Class OfficeParser

java.lang.Object
org.apache.tika.parser.microsoft.AbstractOfficeParser
org.apache.tika.parser.microsoft.OfficeParser
All Implemented Interfaces:
Serializable, Parser

public class OfficeParser extends AbstractOfficeParser
Defines a Microsoft document content extractor.
See Also:
  • Constructor Details

    • OfficeParser

      public OfficeParser()
  • Method Details

    • extractMacros

      public static void extractMacros(org.apache.poi.poifs.filesystem.POIFSFileSystem fs, ContentHandler xhtml, EmbeddedDocumentExtractor embeddedDocumentExtractor) throws IOException, SAXException
      Helper to extract macros from an NPOIFS/vbaProject.bin

      As of POI-3.15-final, there are still some bugs in VBAMacroReader.
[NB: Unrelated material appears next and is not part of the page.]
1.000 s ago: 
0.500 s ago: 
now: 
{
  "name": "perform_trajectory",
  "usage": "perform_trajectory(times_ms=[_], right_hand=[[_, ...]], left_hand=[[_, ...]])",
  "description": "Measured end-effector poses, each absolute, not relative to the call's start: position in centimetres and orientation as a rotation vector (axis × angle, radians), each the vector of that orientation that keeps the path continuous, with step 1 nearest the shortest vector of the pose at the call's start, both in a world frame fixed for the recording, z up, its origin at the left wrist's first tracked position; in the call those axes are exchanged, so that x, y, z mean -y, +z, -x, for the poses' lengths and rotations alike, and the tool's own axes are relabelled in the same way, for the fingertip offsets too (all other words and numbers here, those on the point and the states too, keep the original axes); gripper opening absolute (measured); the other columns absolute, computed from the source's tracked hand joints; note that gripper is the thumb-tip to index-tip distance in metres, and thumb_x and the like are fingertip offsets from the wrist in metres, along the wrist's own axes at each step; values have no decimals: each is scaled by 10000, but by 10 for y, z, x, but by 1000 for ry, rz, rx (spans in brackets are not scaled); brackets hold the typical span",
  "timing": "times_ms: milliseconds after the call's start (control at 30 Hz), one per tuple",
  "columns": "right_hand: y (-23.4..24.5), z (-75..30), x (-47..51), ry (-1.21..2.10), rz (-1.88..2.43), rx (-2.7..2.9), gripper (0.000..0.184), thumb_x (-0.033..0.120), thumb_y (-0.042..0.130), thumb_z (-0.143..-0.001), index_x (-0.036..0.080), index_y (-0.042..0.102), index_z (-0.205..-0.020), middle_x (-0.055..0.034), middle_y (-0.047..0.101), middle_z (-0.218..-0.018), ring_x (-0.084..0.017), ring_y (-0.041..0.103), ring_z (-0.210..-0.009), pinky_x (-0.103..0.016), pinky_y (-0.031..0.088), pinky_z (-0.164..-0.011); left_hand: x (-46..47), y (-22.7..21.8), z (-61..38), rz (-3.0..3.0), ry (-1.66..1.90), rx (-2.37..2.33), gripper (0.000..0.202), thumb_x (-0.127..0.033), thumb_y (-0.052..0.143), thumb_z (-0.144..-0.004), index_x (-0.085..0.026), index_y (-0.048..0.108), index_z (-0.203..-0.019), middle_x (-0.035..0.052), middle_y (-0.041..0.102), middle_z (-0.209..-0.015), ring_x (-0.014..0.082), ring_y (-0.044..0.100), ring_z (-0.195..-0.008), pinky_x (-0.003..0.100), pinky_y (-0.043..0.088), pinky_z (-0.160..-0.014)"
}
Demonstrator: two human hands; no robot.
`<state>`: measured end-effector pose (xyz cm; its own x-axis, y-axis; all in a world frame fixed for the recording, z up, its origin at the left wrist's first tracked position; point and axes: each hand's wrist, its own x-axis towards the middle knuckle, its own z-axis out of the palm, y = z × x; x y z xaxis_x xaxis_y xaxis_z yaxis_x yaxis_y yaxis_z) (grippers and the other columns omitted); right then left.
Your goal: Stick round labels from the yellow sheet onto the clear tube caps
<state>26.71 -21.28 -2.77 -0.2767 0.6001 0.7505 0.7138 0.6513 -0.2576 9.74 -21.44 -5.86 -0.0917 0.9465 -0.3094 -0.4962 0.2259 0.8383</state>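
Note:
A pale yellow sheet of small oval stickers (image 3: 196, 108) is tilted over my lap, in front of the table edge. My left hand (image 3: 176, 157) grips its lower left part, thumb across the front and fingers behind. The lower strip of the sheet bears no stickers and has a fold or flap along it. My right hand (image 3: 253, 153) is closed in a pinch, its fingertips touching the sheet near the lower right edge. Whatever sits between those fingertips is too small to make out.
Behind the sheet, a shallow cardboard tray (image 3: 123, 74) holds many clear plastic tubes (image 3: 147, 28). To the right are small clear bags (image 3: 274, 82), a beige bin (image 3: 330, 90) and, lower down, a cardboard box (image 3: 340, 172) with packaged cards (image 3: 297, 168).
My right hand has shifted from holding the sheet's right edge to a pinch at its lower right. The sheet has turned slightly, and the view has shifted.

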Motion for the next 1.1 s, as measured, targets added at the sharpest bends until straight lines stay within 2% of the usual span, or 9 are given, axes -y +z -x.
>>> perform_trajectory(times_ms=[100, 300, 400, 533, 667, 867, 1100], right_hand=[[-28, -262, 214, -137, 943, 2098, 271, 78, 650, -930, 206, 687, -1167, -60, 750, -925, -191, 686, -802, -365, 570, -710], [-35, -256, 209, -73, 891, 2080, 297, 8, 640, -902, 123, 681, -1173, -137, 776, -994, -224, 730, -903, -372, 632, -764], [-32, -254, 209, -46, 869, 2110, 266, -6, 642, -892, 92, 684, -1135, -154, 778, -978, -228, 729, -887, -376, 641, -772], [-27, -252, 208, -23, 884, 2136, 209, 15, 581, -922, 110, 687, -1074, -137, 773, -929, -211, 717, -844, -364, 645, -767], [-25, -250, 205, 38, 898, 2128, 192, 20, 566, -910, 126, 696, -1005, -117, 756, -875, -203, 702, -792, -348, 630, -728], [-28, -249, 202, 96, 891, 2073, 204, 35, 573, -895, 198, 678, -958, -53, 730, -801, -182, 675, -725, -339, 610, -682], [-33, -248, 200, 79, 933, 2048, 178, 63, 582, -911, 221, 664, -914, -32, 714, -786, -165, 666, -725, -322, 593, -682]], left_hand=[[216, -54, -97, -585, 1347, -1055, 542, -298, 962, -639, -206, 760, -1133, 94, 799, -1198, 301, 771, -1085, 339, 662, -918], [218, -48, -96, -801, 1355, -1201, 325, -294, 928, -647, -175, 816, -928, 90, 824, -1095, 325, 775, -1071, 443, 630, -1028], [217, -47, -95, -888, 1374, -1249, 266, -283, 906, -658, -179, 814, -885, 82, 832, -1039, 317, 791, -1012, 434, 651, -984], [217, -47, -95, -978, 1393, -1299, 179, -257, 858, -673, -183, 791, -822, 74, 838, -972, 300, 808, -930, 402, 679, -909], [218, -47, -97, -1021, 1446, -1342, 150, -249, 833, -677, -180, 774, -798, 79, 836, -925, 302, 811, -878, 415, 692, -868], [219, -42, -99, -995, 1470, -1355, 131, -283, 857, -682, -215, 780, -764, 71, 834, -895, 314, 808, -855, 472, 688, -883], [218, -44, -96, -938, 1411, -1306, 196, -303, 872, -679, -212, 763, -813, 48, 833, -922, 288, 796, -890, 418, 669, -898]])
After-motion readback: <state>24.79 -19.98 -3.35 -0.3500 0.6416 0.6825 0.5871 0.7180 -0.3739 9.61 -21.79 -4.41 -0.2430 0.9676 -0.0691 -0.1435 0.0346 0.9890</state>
For now, we are swallowing NPE and other runtime exceptions

      Parameters:
      fs - NPOIFS to extract from
      xhtml - SAX writer
      embeddedDocumentExtractor - extractor for embedded documents
      Throws:
      IOException - on IOException if it occurs during the extraction of the embedded doc
      SAXException - on SAXException for writing to xhtml
    • getSupportedTypes

      public Set<MediaType> getSupportedTypes(ParseContext context)
      Description copied from interface: Parser
      Returns the set of media types supported by this parser when used with the given parse context.
      Parameters:
      context - parse context
      Returns:
      immutable set of media types
    • parse

      public void parse(InputStream stream, ContentHandler handler, Metadata metadata, ParseContext context) throws IOException, SAXException, TikaException
      Extracts properties and text from an MS Document input stream
      Parameters:
      stream - the document stream (input)
      handler - handler for the XHTML SAX events (output)
      metadata - document metadata (input and output)
      context - parse context
      Throws:
      IOException - if the document stream could not be read
      SAXException - if the SAX events could not be processed
      TikaException - if the document could not be parsed
    • parse

      protected void parse(org.apache.poi.poifs.filesystem.DirectoryNode root, ParseContext context, Metadata metadata, XHTMLContentHandler xhtml) throws IOException, SAXException, TikaException
      Throws:
      IOException
      SAXException
      TikaException
    • getUCEntry

      public static org.apache.poi.poifs.filesystem.Entry getUCEntry(org.apache.poi.poifs.filesystem.DirectoryEntry root, String ucTarget)
      Looks for entry within root (non-recursive) that has an upper-cased name that equals ucTarget
      Parameters:
      root -
      ucTarget -
      Returns: